Interim Workgroup. A Joint Executive-Legislative Workgroup on Tribal Retrocession met in 2011 to study possible further retrocession of PL 280 jurisdiction. The workgroup considered legal and practical aspects of retrocession and discussed, but did not formally recommend, draft legislation establishing a new retrocession process.
Summary of Bill: A new process is provided under which the state may partially or entirely retrocede PL 280 jurisdiction over a federally-recognized tribe and the Indian country of the tribe. Indian country is defined to mean land within reservations, dependent Indian communities, and Indian allotments. This definition is the same definition of Indian country in federal law.
To initiate retrocession, a tribe's authorized governing body must submit a retrocession resolution to the Governor with information about the tribe's plan for exercising jurisdiction following retrocession. The tribal resolution must express desire for partial or complete retrocession of PL 280 jurisdiction. Before a tribe submits a resolution to the Governor, the tribe and affected municipalities are encouraged to adopt agreements ensuring that the best interests of the tribe and surrounding communities are served by retrocession.
Upon receiving a tribal resolution, the Governor must, within 90 days, meet with the tribe's governing body or authorized representatives to consider the proposed retrocession. The Governor must consult elected officials from counties, cities, and towns near the area of the proposed retrocession.
Within one year of receiving a tribal resolution, the Governor must issue a proclamation approving or denying the proposed retrocession, in whole or in part. This deadline may be extended. Within ten days of issuing a proclamation approving a proposed retrocession, the Governor must submit it to the federal government in accordance with requirements for federal approval. If the Governor denies all or part of the proposed retrocession, reasons for the denial must be provided to the tribe in writing.
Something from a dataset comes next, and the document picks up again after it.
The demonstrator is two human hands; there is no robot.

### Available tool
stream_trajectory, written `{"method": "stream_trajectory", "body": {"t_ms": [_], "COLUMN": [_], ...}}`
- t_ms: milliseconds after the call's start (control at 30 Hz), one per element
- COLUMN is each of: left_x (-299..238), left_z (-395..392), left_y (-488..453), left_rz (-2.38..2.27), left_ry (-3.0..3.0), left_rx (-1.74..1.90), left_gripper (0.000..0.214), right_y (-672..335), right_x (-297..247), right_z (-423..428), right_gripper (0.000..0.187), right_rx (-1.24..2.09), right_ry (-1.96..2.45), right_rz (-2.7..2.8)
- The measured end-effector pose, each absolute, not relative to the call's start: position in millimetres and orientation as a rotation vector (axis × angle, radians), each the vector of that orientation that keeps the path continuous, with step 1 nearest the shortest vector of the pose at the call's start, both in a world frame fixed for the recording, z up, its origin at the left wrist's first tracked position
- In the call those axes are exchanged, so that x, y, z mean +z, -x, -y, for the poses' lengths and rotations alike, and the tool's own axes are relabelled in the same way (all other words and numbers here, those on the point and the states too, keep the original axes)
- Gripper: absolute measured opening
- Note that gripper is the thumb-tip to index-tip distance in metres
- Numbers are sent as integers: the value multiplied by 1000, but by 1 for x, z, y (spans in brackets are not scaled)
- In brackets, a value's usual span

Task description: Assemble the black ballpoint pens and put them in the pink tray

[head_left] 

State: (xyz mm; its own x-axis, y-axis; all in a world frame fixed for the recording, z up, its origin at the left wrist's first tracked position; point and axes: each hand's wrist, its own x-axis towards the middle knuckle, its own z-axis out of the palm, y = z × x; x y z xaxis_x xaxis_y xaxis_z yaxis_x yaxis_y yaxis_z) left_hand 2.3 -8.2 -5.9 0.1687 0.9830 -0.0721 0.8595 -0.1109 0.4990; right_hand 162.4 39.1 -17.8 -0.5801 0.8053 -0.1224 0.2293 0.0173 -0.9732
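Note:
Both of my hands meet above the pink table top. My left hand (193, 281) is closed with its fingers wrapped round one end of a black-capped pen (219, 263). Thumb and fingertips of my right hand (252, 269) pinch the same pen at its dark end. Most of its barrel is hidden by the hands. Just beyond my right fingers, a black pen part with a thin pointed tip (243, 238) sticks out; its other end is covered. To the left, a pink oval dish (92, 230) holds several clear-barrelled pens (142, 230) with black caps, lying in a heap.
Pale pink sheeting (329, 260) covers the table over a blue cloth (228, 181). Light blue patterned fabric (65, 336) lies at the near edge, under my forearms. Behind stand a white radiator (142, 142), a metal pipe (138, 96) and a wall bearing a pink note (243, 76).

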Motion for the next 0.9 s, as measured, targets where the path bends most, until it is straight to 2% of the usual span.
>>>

Within 120 days of the Governor's receipt of a tribal resolution, but prior to issuance of a gubernatorial proclamation approving or denying the proposed retrocession, state legislative committees may conduct public hearings to consider the proposed retrocession. Following a hearing, the committees may submit recommendations and/or comments to the Governor. The recommendations are not binding or otherwise of legal effect.
A proposed retrocession approved in a gubernatorial proclamation does not become effective until accepted in accordance with federal procedures.
Notwithstanding retrocession, the state must retain civil jurisdiction necessary for civil commitment of sexually violent predators.
Any partial criminal retrocession commenced under the existing process is not affected. Any tribe that has commenced but not completed partial criminal retrocession under the existing process may request retrocession under the new process in lieu of completing that procedure. Any tribe that has completed partial criminal retrocession under the existing process may use the new process.
Appropriation: None.
Fiscal Note: Available.
Committee/Commission/Task Force Created: No.
Effective Date: Ninety days after adjournment of session in which bill is passed.